Assignment >> Pull each line holding the word "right" from the data.

↓↓↓

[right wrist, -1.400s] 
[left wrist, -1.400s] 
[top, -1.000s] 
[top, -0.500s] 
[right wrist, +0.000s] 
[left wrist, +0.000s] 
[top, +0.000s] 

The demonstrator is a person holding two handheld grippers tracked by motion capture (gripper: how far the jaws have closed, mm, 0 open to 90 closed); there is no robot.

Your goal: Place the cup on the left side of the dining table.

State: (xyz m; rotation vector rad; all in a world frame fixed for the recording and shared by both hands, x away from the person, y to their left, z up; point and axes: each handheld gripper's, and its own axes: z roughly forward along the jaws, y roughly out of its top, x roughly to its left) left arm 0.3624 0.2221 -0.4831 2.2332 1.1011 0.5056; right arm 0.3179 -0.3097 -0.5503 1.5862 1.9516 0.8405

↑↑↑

Reply >>
[right wrist, -1.400s] 
[right wrist, +0.000s] 
State: (xyz m; rotation vector rad; all in a world frame fixed for the recording and shared by both hands, x away from the person, y to their left, z up; point and axes: each handheld gripper's, and its own axes: z roughly forward along the jaws, y roughly out of its top, x roughly to its left) left arm 0.3624 0.2221 -0.4831 2.2332 1.1011 0.5056; right arm 0.3179 -0.3097 -0.5503 1.5862 1.9516 0.8405

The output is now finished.